I can’t tell you how happy I am that I can now run again. I love to run. I thought I’d have to wait until I was much lighter but I find with a soft terrain, good shoes and knee supports I do not. Both my mood & my fitness have benefited immeasurably from this.
Actually, that’s not true. My fitbit is measuring both.
The biggest deterrent to being a very overweight middle-aged woman running is, I am sad to say, teenage girls. I am aware that their unkindness & mockery of me is really to do with their own insecurities about their developing bodies & I also no longer give a fuck.
I am occasionally tempted to stop & tell them that I am attempting to make myself healthy in order to have the fortitude & energy to continue trying to protect their future against forces that would disempower & divide them, but I do not.
Most people, I have to say, are indifferent to me running and some smile warmly at me as if to say "Good for you." When an absolutely enormous lady joined my gym last year looking very nervous, I smiled warmly & welcomingly at her. This is the right thing to do.
I am sometimes tempted to create a positive form of Fat Activism which neither celebrates obesity nor makes the overcoming of it an arduous moral duty, but focuses on mutual support, making getting healthier fun, opposing discrimination & telling genuine haters to fuck right off.
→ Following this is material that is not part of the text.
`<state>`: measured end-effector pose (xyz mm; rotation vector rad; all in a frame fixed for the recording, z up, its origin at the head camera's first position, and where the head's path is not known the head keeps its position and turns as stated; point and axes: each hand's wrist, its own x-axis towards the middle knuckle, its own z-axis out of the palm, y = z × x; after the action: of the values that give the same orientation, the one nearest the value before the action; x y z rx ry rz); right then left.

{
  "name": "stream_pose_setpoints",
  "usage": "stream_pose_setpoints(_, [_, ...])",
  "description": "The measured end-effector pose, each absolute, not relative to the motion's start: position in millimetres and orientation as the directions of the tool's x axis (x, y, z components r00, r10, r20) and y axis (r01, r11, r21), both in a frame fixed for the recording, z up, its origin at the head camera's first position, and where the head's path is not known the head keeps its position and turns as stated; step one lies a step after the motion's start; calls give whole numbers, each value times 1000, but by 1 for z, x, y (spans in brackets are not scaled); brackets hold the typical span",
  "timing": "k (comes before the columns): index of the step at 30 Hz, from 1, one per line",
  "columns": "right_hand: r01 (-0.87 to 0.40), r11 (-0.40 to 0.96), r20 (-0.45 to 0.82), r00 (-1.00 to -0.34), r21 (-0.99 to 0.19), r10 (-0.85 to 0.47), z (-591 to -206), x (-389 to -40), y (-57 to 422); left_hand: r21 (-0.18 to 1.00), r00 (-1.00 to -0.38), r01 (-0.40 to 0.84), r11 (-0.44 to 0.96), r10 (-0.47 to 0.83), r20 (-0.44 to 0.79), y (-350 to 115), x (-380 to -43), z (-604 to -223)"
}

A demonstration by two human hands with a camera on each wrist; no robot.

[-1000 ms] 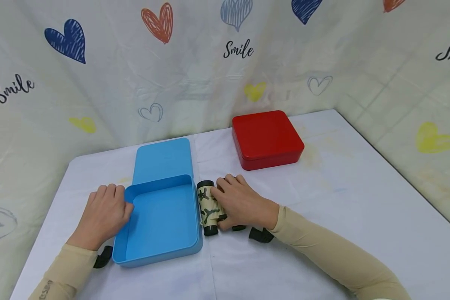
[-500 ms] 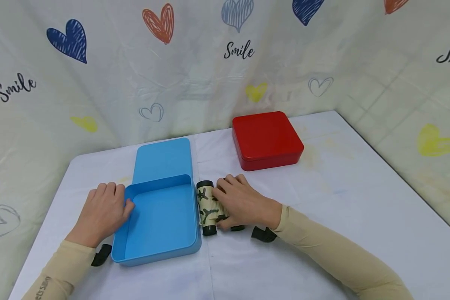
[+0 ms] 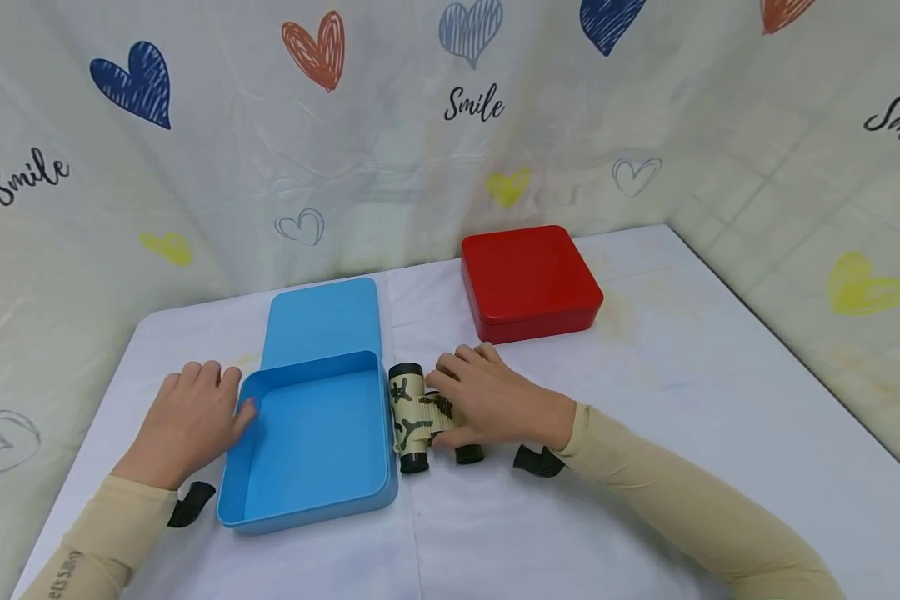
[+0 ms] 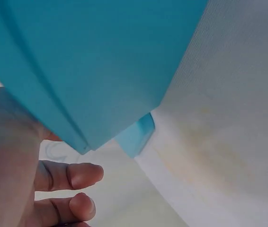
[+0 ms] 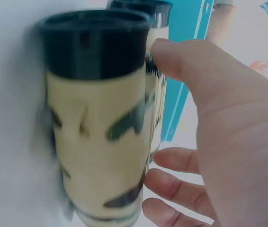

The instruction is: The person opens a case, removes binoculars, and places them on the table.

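Camouflage binoculars (image 3: 411, 417) lie on the table against the right side of an open blue box (image 3: 307, 517). My right hand (image 3: 498, 402) is over their right barrel and hides part of it. In the right wrist view the thumb and fingers (image 5: 172, 184) are spread loosely about the binoculars (image 5: 101, 127), not closed round them; whether the fingertips touch cannot be told. My left hand (image 3: 187, 421) is at the box's left wall, thumb by the rim. The left wrist view has its relaxed fingers (image 4: 72, 175) apart from the blue box (image 4: 101, 71).
Behind the blue box lies its flat blue lid (image 3: 322, 321), or a matching panel. A closed red box (image 3: 532, 275) stands at the back of the white-covered table (image 3: 615, 517). A patterned cloth (image 3: 390, 133) hangs along the back and sides.
My right hand has loosened and shifted slightly right, baring more of the binoculars, which stay beside the box. My left hand has drawn slightly left from the box's rim.
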<state>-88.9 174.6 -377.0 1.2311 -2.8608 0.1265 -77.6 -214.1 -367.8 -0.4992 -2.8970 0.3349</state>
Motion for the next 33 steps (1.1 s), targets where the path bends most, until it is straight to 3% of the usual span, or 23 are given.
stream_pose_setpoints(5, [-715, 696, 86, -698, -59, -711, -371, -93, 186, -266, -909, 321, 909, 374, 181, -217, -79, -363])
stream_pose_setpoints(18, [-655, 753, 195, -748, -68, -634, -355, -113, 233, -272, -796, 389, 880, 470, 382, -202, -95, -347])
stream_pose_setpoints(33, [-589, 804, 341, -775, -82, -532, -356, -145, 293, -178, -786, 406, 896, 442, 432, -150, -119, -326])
Fatphobia is actually a real thing. It's not the recognition that obesity is unhealthy or finding overweight people less attractive than slim ones as fat activists claim. It's moralistic spite & nastiness to obese people & unwarranted assumptions about intelligence & capability.
It really does have significant impact on people's job prospects and willingness to go to doctors. In the first case, obesity should not be an issue unless the job requires fitting into small spaces or doing a lot of physical movement.
In the second case, doctors need to be able to tell patients if their health issues could well be obesity-related & if their weight is unhealthy, but they also need to be able to look beyond that & not assume that everything wrong with an obese person can be fixed by weight loss.
Anyway, I am having a date night tonight! Take-away and wine with the husband. I have lost nearly 2kg this week - about 4lbs & I have the blessing of my personal trainer. Now work!